X šak Y-r(i) = “X, the son of Y”
u sunki-k Hatamti-k = “I, the king of Elam”
sunki Hatamti-p (or, sometimes, sunki-p Hatamti-p) = “the kings of Elam”
temti riša-r = “great lord” (lit. “lord great”)
riša-r nap-ip-ir = “greatest of the gods” (lit. "great of the gods")
nap-ir u-ri = my god (lit. “god of me”)
hiya-n nap-ir u-ri-me = the throne hall of my god
takki-me puhu nika-me-me = “the life of our children”
sunki-p uri-p u-p(e) = ”kings, my predecessors” (lit. “kings, predecessors of me”)

This system, in which the noun class suffixes function as derivational morphemes as well as agreement markers and indirectly as subordinating morphemes, is best seen in Middle Elamite. It was, to a great extent, broken down in Achaemenid Elamite, where possession and, sometimes, attributive relationships are uniformly expressed with the “genitive case” suffix -na appended to the modifier: e.g. šak X-na “son of X”. The suffix -na, which probably originated from the inanimate agreement suffix -n followed by the nominalizing particle -a (see below), appeared already in Neo-Elamite.

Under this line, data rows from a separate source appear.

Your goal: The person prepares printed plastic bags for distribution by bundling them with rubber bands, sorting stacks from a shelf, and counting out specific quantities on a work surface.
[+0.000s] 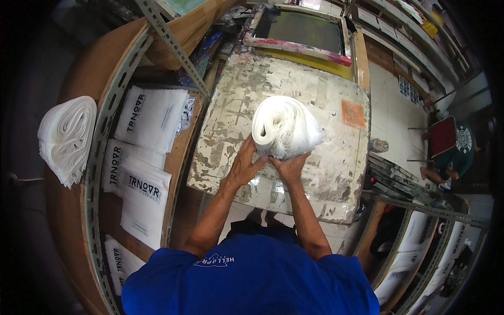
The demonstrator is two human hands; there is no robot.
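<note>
A thick folded-over bundle of thin white plastic bags [287,126] is on the paint-stained worktable [239,102] in front of me, its layers curled round a hollow at the left end. My left hand [243,165] is closed against the near left side of the bundle. At its near right edge, my right hand [292,167] grips too. Both thumbs meet at the near edge, and the bundle hides some of my fingertips. The bags' exact kind is hard to make out.
A printing screen frame [299,34] lies at the table's far end. An orange patch [353,114] marks the tabletop's right side. On the left, a metal-framed shelf [90,210] bears printed white sheets [146,197] and another white bundle [68,136]. A person [462,149] sits far right.
</note>
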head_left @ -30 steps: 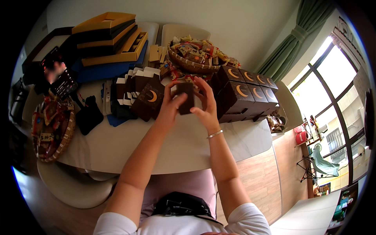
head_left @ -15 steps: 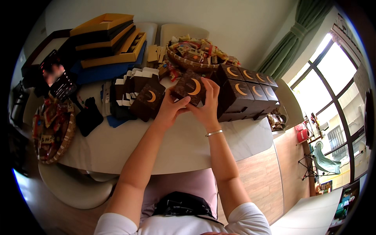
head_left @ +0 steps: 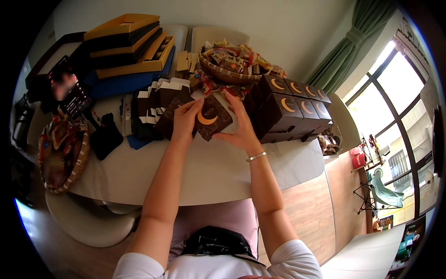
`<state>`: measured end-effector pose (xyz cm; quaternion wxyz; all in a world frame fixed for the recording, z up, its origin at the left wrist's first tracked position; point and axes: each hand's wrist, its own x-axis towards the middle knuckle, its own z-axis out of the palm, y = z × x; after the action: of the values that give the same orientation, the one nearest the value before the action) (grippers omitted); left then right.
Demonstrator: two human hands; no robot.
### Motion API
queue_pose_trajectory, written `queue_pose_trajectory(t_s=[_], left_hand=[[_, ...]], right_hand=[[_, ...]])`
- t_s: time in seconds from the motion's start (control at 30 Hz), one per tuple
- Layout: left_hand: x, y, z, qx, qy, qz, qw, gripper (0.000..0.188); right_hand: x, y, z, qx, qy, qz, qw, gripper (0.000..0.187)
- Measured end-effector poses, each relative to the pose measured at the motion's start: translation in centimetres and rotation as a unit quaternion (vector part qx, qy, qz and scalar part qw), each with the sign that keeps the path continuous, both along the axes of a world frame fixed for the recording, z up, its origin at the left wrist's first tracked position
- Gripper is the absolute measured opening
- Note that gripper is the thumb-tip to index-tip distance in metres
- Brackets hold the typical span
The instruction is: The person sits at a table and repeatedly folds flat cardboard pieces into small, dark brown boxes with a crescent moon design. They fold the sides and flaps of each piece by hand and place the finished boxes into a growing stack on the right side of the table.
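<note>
Brown crescent-marked box (head_left: 212, 122) gripped between left hand (head_left: 184, 118) and right hand (head_left: 239, 130) above white table (head_left: 209, 172), fingers curled around edges; finished boxes (head_left: 290, 109) stacked right, flat blanks (head_left: 155, 104) left unfolded.

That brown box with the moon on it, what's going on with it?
A person sits at a white table and holds the small brown box with both bare hands: the left hand grips its left side, the right hand its right side. It bears an orange crescent. To the right stand more brown boxes like it in a row. Behind is a basket of sweets, and folded flat boxes lie on the left.
</note>
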<state>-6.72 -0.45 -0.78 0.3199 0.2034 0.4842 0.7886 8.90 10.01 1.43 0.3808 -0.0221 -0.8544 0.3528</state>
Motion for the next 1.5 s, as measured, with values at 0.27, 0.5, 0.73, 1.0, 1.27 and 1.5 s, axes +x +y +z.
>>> queue_pose_trajectory(t_s=[0.27, 0.5, 0.73, 1.0, 1.27, 1.5], left_hand=[[0.1, 0.0, 0.5, 0.069, -0.038, -0.063, 0.995, 0.043], [2.5, 0.2, 0.9, 0.11, 0.057, -0.026, 0.992, 0.051], [5.4, -0.4, 2.9, 0.262, 0.08, -0.025, 0.961, 0.057], [15.6, 2.6, 5.9, 0.273, 0.133, -0.159, 0.939, 0.061], [28.3, 11.9, 8.0, 0.22, 0.2, -0.324, 0.898, 0.054], [31.9, 19.3, 8.9, 0.101, 0.527, -0.236, 0.81, 0.058]], right_hand=[[0.0, -0.2, 0.1, -0.024, -0.038, 0.028, 0.999, 0.108], [-0.2, 0.4, -0.5, -0.05, 0.061, -0.019, 0.997, 0.094], [0.3, -0.7, 0.4, 0.07, 0.078, -0.099, 0.99, 0.083], [13.3, -2.5, 3.1, 0.07, 0.164, -0.253, 0.951, 0.083], [25.9, 4.1, 1.2, -0.026, 0.295, -0.359, 0.885, 0.077], [32.3, 11.2, -0.7, -0.083, 0.375, -0.378, 0.842, 0.065]])
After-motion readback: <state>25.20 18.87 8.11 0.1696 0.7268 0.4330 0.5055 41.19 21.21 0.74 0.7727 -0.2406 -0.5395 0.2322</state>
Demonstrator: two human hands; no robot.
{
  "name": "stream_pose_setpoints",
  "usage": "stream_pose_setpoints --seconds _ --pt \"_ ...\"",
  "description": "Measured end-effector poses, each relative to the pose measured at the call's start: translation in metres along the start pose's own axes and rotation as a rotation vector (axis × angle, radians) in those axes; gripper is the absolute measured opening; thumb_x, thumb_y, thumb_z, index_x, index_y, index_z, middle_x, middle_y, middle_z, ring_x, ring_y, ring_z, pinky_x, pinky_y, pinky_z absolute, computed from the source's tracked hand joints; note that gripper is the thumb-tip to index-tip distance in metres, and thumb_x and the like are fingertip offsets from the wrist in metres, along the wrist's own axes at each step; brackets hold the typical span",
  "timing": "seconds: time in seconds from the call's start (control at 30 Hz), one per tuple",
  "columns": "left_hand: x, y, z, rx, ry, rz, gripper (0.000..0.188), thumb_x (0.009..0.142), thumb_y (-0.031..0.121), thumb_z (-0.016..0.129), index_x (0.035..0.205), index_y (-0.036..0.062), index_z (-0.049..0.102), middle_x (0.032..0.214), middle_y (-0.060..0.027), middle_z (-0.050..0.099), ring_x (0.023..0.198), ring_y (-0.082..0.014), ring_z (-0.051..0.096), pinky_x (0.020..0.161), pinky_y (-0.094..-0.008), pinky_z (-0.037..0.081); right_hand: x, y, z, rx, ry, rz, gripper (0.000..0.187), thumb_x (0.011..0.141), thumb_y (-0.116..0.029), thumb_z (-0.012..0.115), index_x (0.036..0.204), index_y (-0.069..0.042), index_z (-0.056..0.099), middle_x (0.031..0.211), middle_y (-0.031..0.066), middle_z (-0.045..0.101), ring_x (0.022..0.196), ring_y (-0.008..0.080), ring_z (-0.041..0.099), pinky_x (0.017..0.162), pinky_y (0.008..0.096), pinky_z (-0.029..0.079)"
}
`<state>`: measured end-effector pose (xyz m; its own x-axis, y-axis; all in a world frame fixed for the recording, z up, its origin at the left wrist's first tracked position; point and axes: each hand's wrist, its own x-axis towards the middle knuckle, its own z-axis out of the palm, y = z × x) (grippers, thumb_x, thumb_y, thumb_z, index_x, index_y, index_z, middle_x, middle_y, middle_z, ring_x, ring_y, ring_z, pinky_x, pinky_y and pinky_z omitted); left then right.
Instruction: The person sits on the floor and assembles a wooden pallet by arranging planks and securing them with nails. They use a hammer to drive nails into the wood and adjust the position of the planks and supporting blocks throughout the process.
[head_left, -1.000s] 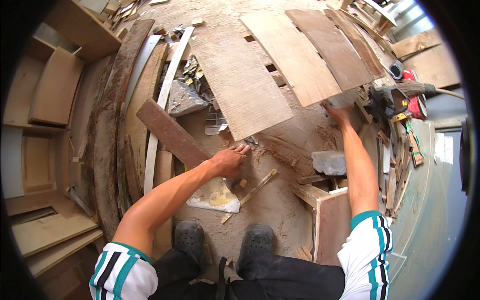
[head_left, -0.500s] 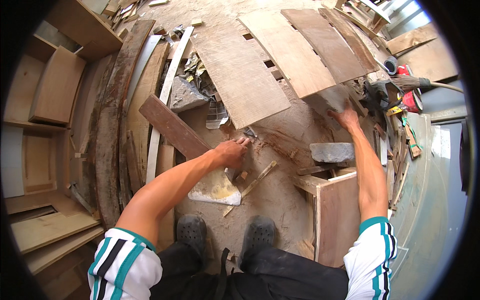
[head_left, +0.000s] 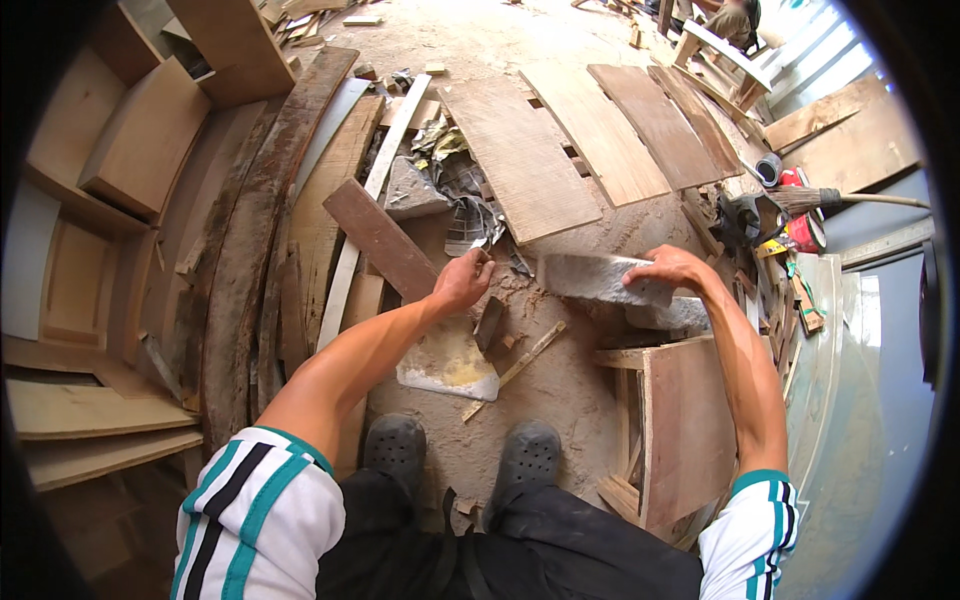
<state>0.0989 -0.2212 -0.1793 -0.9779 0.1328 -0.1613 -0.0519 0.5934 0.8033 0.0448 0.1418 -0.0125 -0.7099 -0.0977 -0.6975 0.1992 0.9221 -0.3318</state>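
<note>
Head view is showing the right hand (head_left: pixel 672 267) gripping a grey block (head_left: pixel 598 277) by its right end, thumb and fingers parted just enough to span it. The block is reaching leftward into the gap between the hands; it is looking stone-like, thick and roughly rectangular, its pale face coarse and slightly blurred. The left hand (head_left: pixel 463 278) is curling its fingers loosely inward, and whether it is pinching anything I cannot tell.

Just below the right hand, a second grey block (head_left: pixel 683 315) is lying partly hidden behind the first, and I cannot tell whether the two are touching. Nearer the body, a wooden box (head_left: pixel 690 430) with flat brown sides is standing below the right forearm, crowding that side. A smooth, dark brown plank (head_left: pixel 380 238) is slanting up and left from the left hand, crossing a long white strip (head_left: pixel 395 155). Crumpled printed paper (head_left: pixel 474 226) is lying just beyond the left fingers, beside a jagged grey chunk (head_left: pixel 412 190). Below the left hand, a white slab (head_left: pixel 447 372) with a yellowish stain is resting near a thin wooden stick (head_left: pixel 530 358). Beyond both hands, flat grained wooden panels (head_left: pixel 520 160) are lying in a row on the dusty floor (head_left: pixel 590 400)
</note>
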Motion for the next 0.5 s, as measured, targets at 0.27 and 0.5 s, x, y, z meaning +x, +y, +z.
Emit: stream_pose_setpoints --seconds 0.27,0.5 --pt "0.003 -0.045 0.013 -0.5 0.128 -0.519 0.035 0.098 0.032 0.05 0.111 0.0008 0.057 0.098 -0.0131 0.063 0.082 -0.0228 0.065 0.069 -0.0377 0.056 0.016 -0.054 0.06 0.248 -0.231 0.011 0.063 0.073 -0.059 0.075 0.099 -0.002 0.075 0.088 0.0063 0.069 0.075 0.0173 0.06 0.065 0.0327 0.047" --pt "-0.005 -0.011 -0.003 -0.625 0.135 -0.58 0.038 0.099 0.032 0.047 0.113 -0.002 0.054 0.099 -0.0141 0.062 0.086 -0.0246 0.066 0.067 -0.0393 0.06 0.016 -0.039 0.075 0.343 -0.156 -0.063 0.078 0.074 -0.061 0.071 0.122 0.0 0.066 0.118 0.0151 0.065 0.1 0.024 0.061 0.084 0.0384 0.048"
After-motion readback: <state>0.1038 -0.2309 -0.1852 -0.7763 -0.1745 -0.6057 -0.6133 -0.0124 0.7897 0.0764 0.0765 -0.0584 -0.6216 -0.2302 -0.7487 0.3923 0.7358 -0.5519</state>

The personal pronouns distinguish nominative and accusative case forms. They are as follows:

Case 1st sg. 2nd sg. 3rd sg. 1st pl. 2nd pl. 3rd pl. Inanimate
Nominative u ni/nu i/hi nika/nuku num/numi ap/appi i/in
Accusative un nun ir/in nukun numun appin i/in

In general, no special possessive pronouns are needed in view of the construction with the noun class suffixes. Nevertheless, a set of separate third-person animate possessives -e (sing.) / appi-e (plur.) is occasionally used already in Middle Elamite: puhu-e “her children”, hiš-api-e “their name”. The relative pronouns are akka “who” and appa “what, which”.